Items from a data source
--- START ---

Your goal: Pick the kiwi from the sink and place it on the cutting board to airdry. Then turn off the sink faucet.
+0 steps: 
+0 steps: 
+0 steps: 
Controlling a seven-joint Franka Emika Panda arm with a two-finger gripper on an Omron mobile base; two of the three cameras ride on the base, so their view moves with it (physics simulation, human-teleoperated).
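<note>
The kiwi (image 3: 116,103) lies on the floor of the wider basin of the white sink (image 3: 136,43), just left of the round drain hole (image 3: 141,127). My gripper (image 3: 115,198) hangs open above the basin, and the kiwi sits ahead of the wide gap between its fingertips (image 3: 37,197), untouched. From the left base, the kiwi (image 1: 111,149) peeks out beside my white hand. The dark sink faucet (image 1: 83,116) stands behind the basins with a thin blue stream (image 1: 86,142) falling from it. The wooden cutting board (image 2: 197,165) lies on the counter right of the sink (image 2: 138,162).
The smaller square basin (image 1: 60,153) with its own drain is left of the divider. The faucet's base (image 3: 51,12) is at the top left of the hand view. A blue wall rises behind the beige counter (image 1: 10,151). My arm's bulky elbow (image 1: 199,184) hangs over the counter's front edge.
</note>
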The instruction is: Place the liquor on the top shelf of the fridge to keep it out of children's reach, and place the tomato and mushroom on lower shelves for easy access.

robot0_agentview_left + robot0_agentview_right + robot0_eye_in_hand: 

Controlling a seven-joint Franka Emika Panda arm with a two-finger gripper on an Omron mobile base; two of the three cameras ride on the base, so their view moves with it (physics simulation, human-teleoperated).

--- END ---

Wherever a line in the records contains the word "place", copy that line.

Your goal: Pick the kiwi from the sink and place it on the cutting board to airdry. Then turn off the sink faucet.
The instruction is: Place the liquor on the top shelf of the fridge to keep it out of children's reach, and place the tomato and mushroom on lower shelves for easy access.

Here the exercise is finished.